:: DATA BELOW

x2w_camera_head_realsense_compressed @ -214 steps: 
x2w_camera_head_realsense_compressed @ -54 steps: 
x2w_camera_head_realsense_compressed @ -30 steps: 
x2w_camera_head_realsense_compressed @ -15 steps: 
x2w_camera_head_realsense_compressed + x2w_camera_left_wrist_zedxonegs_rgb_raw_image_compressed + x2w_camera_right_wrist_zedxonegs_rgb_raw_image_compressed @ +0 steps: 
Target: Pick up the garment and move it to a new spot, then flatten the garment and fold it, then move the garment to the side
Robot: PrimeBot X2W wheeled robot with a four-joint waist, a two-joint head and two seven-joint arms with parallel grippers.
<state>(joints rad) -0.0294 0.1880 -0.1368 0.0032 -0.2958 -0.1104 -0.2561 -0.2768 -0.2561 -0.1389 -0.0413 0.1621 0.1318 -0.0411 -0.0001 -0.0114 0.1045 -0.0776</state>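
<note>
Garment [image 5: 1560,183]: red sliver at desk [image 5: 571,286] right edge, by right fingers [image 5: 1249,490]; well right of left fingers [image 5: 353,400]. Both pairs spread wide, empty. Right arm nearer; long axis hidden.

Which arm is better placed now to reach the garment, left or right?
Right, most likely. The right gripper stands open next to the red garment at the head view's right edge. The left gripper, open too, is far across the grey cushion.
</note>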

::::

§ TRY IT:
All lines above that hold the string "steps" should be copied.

§ OUTPUT FOR THIS TASK:
x2w_camera_head_realsense_compressed @ -214 steps: 
x2w_camera_head_realsense_compressed @ -54 steps: 
x2w_camera_head_realsense_compressed @ -30 steps: 
x2w_camera_head_realsense_compressed @ -15 steps: 
x2w_camera_head_realsense_compressed + x2w_camera_left_wrist_zedxonegs_rgb_raw_image_compressed + x2w_camera_right_wrist_zedxonegs_rgb_raw_image_compressed @ +0 steps: 

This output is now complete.